Comparative Genomics/Transcriptomics

Frangione, Erika [1], Stefanović, Saša [2].

Comparative Transcriptomics of Repeated Reticulate Evolution in the Genus Cuscuta (Convolvulaceae).

Polyploidy is known to have a strong influence on the rapid evolution observed in angiosperms due to its ability to spark near instantaneous divergence among species, including in sympatry. Notably, allopolyploidy leads to speciation because allopolyploids can fill new ecological niches and thrive better in unfavourable environments compared to their diploid parents due to their increased genetic variation. In plants, species in close contact will repeatedly hybridize and form identical allopolyploids of independent origin. Examples of recurrent hybridization beg the broader question: are some elements of evolution randomly repeated, or are they somehow canalized, leading to broad, repetitive evolutionary trajectories? Studies across plants, animals, and fungi have documented patterns in gene expression during hybridization events.
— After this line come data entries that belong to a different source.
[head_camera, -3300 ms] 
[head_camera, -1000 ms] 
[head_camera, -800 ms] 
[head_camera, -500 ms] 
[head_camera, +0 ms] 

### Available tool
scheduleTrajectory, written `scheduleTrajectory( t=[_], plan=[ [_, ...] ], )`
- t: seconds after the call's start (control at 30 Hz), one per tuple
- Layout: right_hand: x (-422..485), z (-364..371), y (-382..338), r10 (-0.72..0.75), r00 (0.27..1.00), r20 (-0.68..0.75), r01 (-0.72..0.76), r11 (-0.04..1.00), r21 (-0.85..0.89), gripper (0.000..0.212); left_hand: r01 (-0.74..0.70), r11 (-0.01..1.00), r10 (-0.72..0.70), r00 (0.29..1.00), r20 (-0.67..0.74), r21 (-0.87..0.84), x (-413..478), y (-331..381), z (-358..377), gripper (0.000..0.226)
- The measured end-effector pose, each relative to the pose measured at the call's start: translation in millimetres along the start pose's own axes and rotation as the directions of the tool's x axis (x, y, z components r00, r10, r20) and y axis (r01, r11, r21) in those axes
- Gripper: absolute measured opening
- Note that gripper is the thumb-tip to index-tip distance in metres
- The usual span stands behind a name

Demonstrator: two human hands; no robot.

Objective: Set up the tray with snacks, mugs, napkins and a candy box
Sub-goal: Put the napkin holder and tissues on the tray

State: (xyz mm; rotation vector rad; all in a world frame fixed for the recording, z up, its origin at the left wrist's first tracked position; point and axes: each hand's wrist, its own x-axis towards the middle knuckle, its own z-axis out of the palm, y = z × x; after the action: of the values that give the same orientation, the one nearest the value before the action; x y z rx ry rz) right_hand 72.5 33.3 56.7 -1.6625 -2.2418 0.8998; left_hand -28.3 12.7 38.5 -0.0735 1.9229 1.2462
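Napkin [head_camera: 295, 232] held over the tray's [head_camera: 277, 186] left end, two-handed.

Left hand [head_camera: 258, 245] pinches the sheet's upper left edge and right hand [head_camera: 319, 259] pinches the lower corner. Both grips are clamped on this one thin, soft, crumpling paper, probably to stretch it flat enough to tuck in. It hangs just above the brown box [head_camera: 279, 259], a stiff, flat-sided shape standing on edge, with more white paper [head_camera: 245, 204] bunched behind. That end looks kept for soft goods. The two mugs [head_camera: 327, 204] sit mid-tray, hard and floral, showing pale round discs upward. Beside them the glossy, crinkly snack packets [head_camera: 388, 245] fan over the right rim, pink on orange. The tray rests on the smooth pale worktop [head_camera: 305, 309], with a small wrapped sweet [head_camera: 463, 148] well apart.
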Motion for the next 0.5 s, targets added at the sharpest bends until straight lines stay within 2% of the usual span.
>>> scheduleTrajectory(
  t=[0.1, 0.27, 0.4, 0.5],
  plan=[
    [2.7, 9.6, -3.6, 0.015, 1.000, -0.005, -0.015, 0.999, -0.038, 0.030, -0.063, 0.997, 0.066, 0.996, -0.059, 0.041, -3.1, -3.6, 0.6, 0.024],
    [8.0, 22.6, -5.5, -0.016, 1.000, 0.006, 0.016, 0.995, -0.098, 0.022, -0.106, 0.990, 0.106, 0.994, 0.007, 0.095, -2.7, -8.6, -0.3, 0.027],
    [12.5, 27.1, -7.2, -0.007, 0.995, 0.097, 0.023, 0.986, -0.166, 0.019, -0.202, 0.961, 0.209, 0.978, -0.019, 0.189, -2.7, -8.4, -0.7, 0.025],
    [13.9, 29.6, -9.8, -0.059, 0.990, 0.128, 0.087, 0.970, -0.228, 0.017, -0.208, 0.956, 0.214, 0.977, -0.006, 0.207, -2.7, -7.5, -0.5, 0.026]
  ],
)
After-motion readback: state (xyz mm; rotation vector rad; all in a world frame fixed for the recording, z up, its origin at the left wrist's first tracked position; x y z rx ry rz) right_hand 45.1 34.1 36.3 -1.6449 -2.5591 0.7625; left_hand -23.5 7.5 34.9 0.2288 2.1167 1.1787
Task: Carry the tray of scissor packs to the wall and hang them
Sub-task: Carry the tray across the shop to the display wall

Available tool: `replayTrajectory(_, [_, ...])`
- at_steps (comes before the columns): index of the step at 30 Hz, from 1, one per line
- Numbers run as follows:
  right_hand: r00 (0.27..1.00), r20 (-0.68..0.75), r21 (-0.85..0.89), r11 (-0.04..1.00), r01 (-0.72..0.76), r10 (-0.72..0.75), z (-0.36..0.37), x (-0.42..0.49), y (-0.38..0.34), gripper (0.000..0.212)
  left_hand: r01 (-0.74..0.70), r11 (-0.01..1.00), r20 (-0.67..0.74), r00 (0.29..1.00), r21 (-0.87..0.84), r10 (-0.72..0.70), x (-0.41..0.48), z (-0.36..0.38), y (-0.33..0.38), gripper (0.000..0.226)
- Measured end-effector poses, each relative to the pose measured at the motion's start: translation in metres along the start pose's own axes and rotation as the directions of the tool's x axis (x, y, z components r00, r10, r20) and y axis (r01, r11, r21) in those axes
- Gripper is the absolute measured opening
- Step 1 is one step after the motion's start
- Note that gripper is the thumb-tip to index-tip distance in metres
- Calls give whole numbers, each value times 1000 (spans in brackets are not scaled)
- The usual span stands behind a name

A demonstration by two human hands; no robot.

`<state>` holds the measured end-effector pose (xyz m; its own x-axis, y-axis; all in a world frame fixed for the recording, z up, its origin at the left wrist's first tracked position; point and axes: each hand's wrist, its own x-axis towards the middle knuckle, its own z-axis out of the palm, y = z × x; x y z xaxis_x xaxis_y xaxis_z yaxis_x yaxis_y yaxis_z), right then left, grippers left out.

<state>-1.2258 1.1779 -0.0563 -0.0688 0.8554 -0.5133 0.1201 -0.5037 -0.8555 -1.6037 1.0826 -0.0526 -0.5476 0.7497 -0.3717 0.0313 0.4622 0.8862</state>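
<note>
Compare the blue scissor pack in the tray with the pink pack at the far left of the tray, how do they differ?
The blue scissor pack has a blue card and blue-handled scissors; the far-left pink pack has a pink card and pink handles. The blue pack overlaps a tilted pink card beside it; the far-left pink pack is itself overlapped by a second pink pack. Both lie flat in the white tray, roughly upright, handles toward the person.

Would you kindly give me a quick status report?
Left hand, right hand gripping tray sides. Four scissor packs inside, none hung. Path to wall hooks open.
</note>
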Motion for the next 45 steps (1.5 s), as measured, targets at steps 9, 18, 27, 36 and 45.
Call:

Thus, it may be possible that some aspects of recurrent hybridization are intrinsic and predictable as opposed to being stochastic. One such system that describes a case of natural, recurrent hybrid formation from the same progenitors was identified in Cuscuta (Convolvulaceae). This genus is comprised of ~200 parasitic plants species with a wide geographic distribution. Our study system, C. section Denticulatae, involves two diploid progenitor species, C. denticulata and C. nevadensis, and two relatively recently formed allotetraploids, C. veatchii and C. psorothamnensis. Within the parent C. denticulata, autotetraploid populations have also been identified. All hybrids in this section appear to have undergone a host shift, leading to increased host specificity compared to their diploid parents. We will discuss our research progress in assembling and annotating transcriptomes for the two progenitor species identified within the system. These reference transcriptomes are sequenced using a next-generation RNA sequencing approach and analyzed for differentially expressed genes within each parent, including between diploid and autotetraploid individuals to investigate the effects of gene dosage (number of gene copies) on gene expression. In addition, comparative transcriptomics techniques are being used to identify and analyse potential orthologues between parents. Building on these foundations, future studies will be able to map the homeologous genes following hybridization in C. veatchii and C. psorothamnensis to the parental transcriptomes, and search for changes in post-polyploidization gene expression between them.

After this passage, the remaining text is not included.